The platform owns the curated images, keeps them up to date, and guarantees a working stack of system libraries, language runtimes, and ML frameworks behind each key. The component author owns the source and the per-component requirements.txt (or xmake_packages).

Why curated build images instead of arbitrary Dockerfiles

The build_system key serves two purposes: it streamlines component creation — the author never writes a Dockerfile for the common case — and it avoids image bloat across the whole catalog. A curated base is built once and reused; if every component used a divergent base, each would ship gigabytes of duplicated layers.

The size dimension is concrete. A GPU stack — CUDA, cuDNN, PyTorch, ONNX Runtime — is several gigabytes before any component code is added. When components share a base, that stack is built once: the registry stores the shared layers a single time, and a node that already pulled one component has them cached for the next. When every component picks a different base, nothing is shared. Each component ships its own multi-gigabyte copy of nearly-identical system libraries, the registry stores it all, and every node re-pulls it. A catalog of a few dozen components becomes hundreds of gigabytes of mostly-duplicated layers.

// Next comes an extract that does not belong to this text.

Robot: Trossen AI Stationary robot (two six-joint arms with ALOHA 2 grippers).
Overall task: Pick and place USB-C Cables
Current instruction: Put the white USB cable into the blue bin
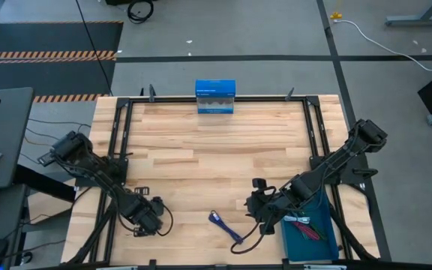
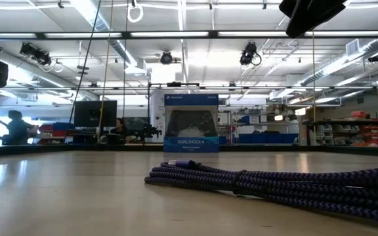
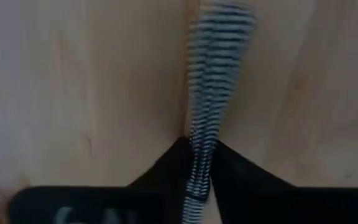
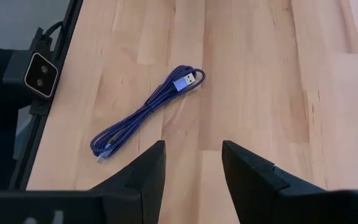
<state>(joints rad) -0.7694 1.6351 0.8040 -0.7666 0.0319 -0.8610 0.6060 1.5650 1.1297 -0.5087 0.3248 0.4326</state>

Divergent bases compound the problem in other ways: they pin different CUDA versions, and a single security patch means editing every Dockerfile by hand.

A curated catalog of build_system keys addresses both. Each key fixes a tested combination of CUDA version, framework version, and supporting libraries, patched on the platform's schedule rather than per component, and — because the key resolves to one shared base image — every component that picks it reuses the same layers instead of duplicating them. The author picks a key; requirements.txt then carries only what is component-specific: the model loader, the transformer version, the image-processing library. The shared layer is built once, behind the key.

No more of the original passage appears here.